When I saw this recipe for Pasta Codon Bleu on topwithcherries.blogspot.com, (click for link to original recipe) I had to try it. My family is still into comfort food lately as we enter our busiest time of year. As the school year enters the last month and a half all the concerts (and now a play), recitals, testing, and school events are ramping up. Also, my daughter starts Feis (Irish dancing competitions) season through November next weekend. So they are all still looking for those warm comfort foods.
This was warm and creamy. It had all the Cordon Bleu flavors minus the chicken. If you wanted to throw chicken in to make it Chicken Cordon Bleu that would be fine but it really wasn’t missed at all.
Of course I changed the original recipe up just a bit but it was super easy and in the oven with about 15 minutes of prep work.
I served this with a side of green beans and a green side salad.
For my mostly gluten-free son I made this with gluten-free pasta and no fried onions. If you want a crispy topping, which he did, use gluten-free bread crumbs spiced with Italian spices and a bit of melted butter so they brown better.
Cordon Bleu Pasta
- 1 lb. Pasta
- 2 Ham Steaks cubed
- 1 1/2 cups half and half
- 8 oz. Cream Cheese (softened)
- 2 Tbsp. Dried Minced Onion
- 2 cups Swiss Cheese, shredded
- 1 tsp.
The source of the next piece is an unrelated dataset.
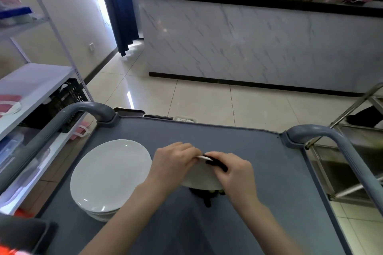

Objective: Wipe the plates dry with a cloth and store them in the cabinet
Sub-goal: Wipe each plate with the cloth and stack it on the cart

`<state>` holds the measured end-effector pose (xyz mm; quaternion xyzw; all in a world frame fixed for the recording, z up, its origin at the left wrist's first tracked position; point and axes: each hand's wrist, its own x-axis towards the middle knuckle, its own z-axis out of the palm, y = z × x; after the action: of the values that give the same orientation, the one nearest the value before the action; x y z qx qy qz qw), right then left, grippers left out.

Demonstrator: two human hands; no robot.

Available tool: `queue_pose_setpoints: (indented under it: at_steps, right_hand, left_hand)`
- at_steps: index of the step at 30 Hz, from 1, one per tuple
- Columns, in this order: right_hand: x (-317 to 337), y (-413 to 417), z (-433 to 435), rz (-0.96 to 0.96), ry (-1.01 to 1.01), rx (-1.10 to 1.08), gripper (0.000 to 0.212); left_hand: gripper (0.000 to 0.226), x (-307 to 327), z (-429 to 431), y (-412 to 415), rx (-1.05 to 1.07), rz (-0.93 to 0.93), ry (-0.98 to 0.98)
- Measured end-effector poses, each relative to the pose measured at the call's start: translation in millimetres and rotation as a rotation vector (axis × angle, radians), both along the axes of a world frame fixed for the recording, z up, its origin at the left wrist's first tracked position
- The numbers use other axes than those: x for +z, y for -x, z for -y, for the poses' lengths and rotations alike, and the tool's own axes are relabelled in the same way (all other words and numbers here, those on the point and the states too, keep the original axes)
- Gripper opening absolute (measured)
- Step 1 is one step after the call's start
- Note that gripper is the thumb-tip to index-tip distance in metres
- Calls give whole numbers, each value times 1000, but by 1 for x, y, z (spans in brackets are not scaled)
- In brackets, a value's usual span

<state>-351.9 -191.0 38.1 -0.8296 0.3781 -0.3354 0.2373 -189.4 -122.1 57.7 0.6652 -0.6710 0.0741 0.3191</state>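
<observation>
From the head camera, looking down, both my hands meet at lower centre of the frame over the grey cart top [269, 192]. My left hand [172, 163] has its fingers curled over the upper rim of a white plate [202, 182], pinching the edge so that the plate stands tilted on its side above the cart. My right hand [232, 174] has its fingers bent and pressed together round a dark cloth [217, 164], holding it against the same rim just beside my left fingertips. More dark fabric shows below the plate's lower edge; I cannot tell whether it touches the cart.

At lower left of the frame a stack of white plates [109, 176] sits flat on the cart top, close beside my left forearm but apart from the plate I hold. The cart's rounded grey handles rise at left [62, 122] and right [323, 132].

Along the left edge stands a white shelf rack [31, 85] with a black crate [66, 99] beneath one shelf. Across the upper frame runs a marble-faced counter [248, 43] with a black top, and a blue curtain [120, 6] hangs at upper left. A steel frame [352, 109] shows at the right edge.
</observation>
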Motion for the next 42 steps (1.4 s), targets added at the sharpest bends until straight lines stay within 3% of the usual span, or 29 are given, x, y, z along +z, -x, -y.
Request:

Dijon mustard
- Durkee French Fried Onions
- garlic powder, if desired
- onion powder, if desired
- Preheat the oven to 350. Grease a 13 x 9 casserole dish and set aside.
- Bring a large pot of water to a boil over med-high heat. Salt it and add the pasta; cook until al dente Drain and return to the pot. Add in the ham and toss to combine.
- In a medium saucepan, combine the half and half, cream cheese, Dijon mustard and minced onion over low-medium heat. Cook, stirring frequently, until it becomes a smooth texture (about 6-8 minutes).
- Stir the cheese sauce into the pasta mixture. Stir in the Swiss cheese and season with salt, pepper, garlic, onion powder and Dijon to taste.
- Transfer pasta to a baking dish and top with Durkee French Fried onions. Bake for about 15-20 minutes until warmed through.
- Remove pan from oven and allow to rest for 5 minutes before serving.